Union leaders here and at the national level said the merger should strengthen the union's hand in negotiating with the local gaming industry.

"We're excited. We think the merger makes sense in this day of large corporations. It gives us a bigger critical mass so it'll help us organize (more workers and more hotel-casinos) and fight our fights," Culinary Local 226 Secretary-Treasurer D. Taylor said Thursday from Washington, D.C.

The Hotel Employees and Restaurant Employees, called HERE, and the Union of Needletrades, Industrial and Textile Employees, known as UNITE, announced the merger Thursday.

The new union, with more than 50,000 Culinary members in Nevada and 440,000 members nationwide, pairs two similar unions that represent a large number of minority and immigrant workers in the growing service sector.

"They're our kind of members," Taylor said. "They clean the uniforms our members wear and they clean the sheets our workers change on the beds."

He said the merged union's added clout nationally and its broader local representation should increase the Culinary's ability to organize additional workers at hotel-casinos where it already has members and to organize other hotel-casinos that are now nonunion.

HERE national President John Wilhelm agreed the merger will boost the development of a solid middle class in Las Vegas.

"Las Vegas is unique because a room worker can realize the middle-class dream. This merger will help make it possible for laundry and other workers as well," he said.

"The whole goal is making sure the middle-class dream doesn't die and the merger advances that," Wilhelm said.

UNITE President Bruce Raynor, whose union has little local membership here now, said in a statement the merger will help in focusing organization programs, accelerating recruitment programs and adding to the earning power of the union's members.

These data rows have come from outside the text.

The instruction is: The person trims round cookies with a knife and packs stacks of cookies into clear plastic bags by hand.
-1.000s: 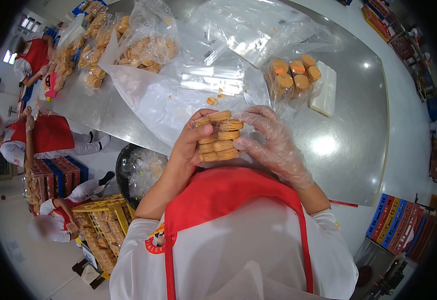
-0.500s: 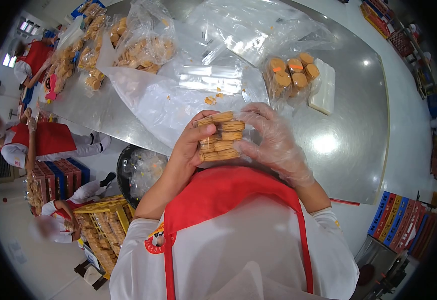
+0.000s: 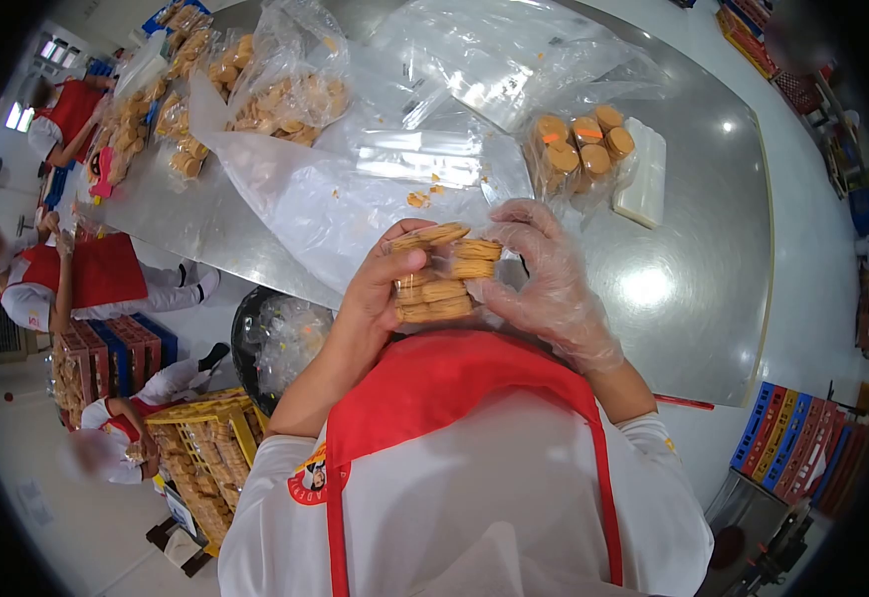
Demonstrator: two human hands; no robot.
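Note:
Just above my apron, my left hand (image 3: pixel 373 287) is wrapped round a clear plastic bag of stacked round biscuits (image 3: pixel 432 298), its thumb pressed over the near side. My right hand (image 3: pixel 546 284), in a clear plastic glove, pinches a short stack of biscuits (image 3: pixel 474 260) at the bag's right end between thumb and forefinger. Whether that stack is fully inside the bag I cannot tell. Beyond my hands lies a white plastic sheet (image 3: pixel 290 214) with biscuit crumbs (image 3: pixel 417 199) on it.
Bagged biscuit stacks (image 3: pixel 593 157) stand on the steel table (image 3: pixel 698 239) beside flat clear bags (image 3: pixel 641 179). A large open bag of biscuits (image 3: pixel 290 104) sits far left. A black bin (image 3: pixel 247 343) is below the table's left edge. Several co-workers (image 3: pixel 106 274) are at left.
The stack in my right hand has shifted slightly right, opening a gap from the biscuits beside my left thumb. My left hand has hardly moved.

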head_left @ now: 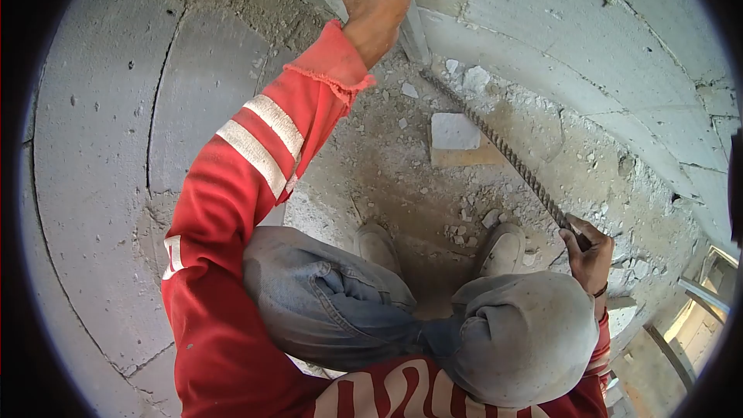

MGM Mirage spokeswoman Cynthia Murphey said her company, which employs more than 14,000 Culinary members, welcomes the merger.

"From our perspective, we have an extremely favorable relationship with D. Taylor. My understanding is D. will continue to have a strong leadership role, and we consider that very constructive," she said.

Other major gaming operators declined to comment for the record, but said on background that union organizing increases their costs and makes expansion more difficult.

Rothman agreed that any added union presence can make it harder initially to hold the line on costs.

"It makes it difficult and cuts into profits. Still, there are places where management could have to rethink their strategies and become more creative. It all depends on where you sit," he said.

Unions are struggling for new members. Membership is at an all-time low, with just 12.9 percent of the work force belonging to a union last year. That's down from 13.3 percent in 2002, the Labor Department's Bureau of Labor Statistics reports. In the private sector alone, only 8.2 percent of workers were union members last year.

Union sources said a big reason for the merger was HERE's struggling financial condition. The merger will open the union to considerable UNITE assets.

Raynor and Wilhelm are part of a faction of union leaders unhappy with labor's organizing efforts under the leadership of AFL-CIO President John Sweeney, and have formed a coalition called the New Unity Partnership.